FROM THE VALLEY OF VIRGINIA.

"I look with much anxiety to your Launch, (which I wish had been the title of your work)—the first of any promise in Virginia, heartily desiring it God-speed—yet fearing that you may meet with some inaptitude or distaste to mere literary contribution from the educated of our citizens. This, however, cannot last long; you may feel it at the outset, but it will soon end; for I doubt not that the Messenger, as one of its best effects, will draw into literary exercise the talents which now lie fallow throughout the community, or which have long extravasated in politics and professions. The mind of Virginia is unquestionably a quarry from which much that is precious may be extracted; and you may and I hope will be able to expose its strata to the light, as the huntsman of the Andes exposed to the eye of the world, at the foot of the yielding shrub which he had seized upon for support, how rich and vast was the treasure which an unexamined surface had concealed."


FROM SOUTHERN VIRGINIA.

"Be assured no effort on my part will be wanting to extend the circulation of the Messenger, and nothing would give me more unfeigned pleasure than being instrumental in the promotion of so laudable an enterprise. Your periodical is truly a pioneer in the cause of southern literature; and reasoning from the general character of the southern people, no other conclusion can be legitimately drawn, than a highly enlarged, extensive and honorable patronage. That this may be the case, permit me to add an ardent hope to my unqualified belief. We have been too long tributary to the north; it is time, high time, to awake from our lethargy—to rise in the majesty of our intellectual strength, put on the panoply of talents and genius, and strike for the 'prize of our high calling' in literature. If the object of your labors be attained, of which there can be no reasonable doubt, posterity will be more grateful to you than to thousands of the political exquisites of the day, whose memory will last just so long as their ephemeral productions."


FROM EASTERN VIRGINIA.

"I shall endeavor to avail myself of the offer of your columns, and if, as you propose, your periodical shall be issued monthly, I may probably contribute my full quota to every number. In doing so, I shall try to remember that I am writing for a literary work, and one which leans much on the support of light readers. I shall therefore endeavor to treat grave topics with as little gravity as the nature of the case may admit of; drawing my reasons less from authority than from common sense and the nature of things, and addressing them to the untaught feelings of the heart, rather than to what is falsely contradistinguished as reason and judgment. I say falsely, because when the mind is once broken in by the discipline of a spurious philosophy, it is too apt to throw out its view all considerations incapable of being established by any regular chain of reasoning. Yet these are often entitled to be regarded as first principles; and their proof is found in nature, and in the universal acquiescence of mankind, the more conclusive, because it does not rest on reason, but on a sort of moral instinct. If men wrote less for fame and more for effect, I am persuaded they would find it rarely necessary to conduct the reader through a long process of ratiocination, and that the important end (conviction) would be often best accomplished by those striking exhibitions of truth which make it manifest at a glance. Such is the case with most of those great truths on which the rights, and duties, and happiness of men depend. On such subjects truth vindicates her title to respect by her very presence. 'She walks a queen,' and the heart gives its homage, and compels the acquiescence of the understanding, without stopping to look into her patent of royalty. Does any man doubt such truths? No. Can they be proved? No; and therefore they are the more certainly true. The fact that they are universally accepted, is a fact to reason from; and it is the philosophy that teaches to overlook such facts that I call false.

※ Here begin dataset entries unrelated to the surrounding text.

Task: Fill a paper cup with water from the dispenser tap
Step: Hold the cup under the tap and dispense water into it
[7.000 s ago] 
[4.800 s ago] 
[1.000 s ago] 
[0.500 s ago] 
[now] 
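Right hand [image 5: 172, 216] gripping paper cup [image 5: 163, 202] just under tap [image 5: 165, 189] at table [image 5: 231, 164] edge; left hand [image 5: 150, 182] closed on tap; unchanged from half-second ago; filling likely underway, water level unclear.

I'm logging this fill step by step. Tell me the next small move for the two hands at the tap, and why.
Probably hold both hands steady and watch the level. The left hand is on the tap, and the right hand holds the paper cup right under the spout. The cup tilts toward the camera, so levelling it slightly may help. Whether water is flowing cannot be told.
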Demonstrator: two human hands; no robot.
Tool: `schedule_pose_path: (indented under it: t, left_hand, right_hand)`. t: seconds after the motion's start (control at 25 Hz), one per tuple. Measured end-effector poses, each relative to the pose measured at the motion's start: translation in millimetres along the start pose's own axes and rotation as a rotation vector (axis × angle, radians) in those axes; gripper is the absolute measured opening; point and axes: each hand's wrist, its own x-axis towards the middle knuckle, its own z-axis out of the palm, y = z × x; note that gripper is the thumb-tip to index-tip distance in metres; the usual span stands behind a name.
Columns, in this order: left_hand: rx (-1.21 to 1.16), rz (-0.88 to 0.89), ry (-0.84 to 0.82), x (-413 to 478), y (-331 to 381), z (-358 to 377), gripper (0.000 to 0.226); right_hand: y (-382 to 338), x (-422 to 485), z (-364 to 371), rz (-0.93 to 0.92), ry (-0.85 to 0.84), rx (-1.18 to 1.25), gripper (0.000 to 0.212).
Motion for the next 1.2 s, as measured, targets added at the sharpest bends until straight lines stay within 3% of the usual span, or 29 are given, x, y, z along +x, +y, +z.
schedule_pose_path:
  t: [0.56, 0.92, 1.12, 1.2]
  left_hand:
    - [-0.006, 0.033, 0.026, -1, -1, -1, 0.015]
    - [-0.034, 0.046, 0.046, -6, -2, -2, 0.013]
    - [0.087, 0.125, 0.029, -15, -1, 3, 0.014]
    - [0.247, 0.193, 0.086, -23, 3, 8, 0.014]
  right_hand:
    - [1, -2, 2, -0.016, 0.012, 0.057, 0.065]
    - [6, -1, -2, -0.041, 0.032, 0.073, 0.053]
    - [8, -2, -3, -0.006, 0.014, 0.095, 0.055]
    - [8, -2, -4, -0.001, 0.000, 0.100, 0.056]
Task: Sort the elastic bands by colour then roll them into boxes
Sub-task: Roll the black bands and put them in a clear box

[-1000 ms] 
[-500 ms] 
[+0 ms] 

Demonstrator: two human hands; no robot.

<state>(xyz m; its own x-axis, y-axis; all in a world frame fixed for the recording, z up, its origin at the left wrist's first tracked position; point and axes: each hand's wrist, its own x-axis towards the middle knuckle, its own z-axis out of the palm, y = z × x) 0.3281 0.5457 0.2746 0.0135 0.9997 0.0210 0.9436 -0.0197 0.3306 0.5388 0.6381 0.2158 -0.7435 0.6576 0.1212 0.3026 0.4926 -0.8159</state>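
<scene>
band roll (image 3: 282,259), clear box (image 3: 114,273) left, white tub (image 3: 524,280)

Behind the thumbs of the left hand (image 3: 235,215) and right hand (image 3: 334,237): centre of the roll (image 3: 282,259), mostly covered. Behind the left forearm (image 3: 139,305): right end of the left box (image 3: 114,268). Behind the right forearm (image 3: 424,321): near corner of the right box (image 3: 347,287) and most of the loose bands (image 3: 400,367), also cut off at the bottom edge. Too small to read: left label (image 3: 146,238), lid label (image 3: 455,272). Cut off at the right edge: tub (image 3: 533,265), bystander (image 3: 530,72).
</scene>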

"How often, when a man takes up his pen to elaborate a long course of reasoning, does he find himself attempting to lead his reader along a track that his own mind did not travel. Can he wonder that his reader will not consent to be so led? Does he think that he alone has the privilege of travelling the high road of common sense, which levels mountains and lifts up vallies, and that others will permit themselves to be led a roundabout way, picking their steps with painful accuracy along the dividing ridge between 'right hand extremes and left hand defections?' And why does he attempt this? Merely to show that he is too profound, and too philosophical to take any thing for granted."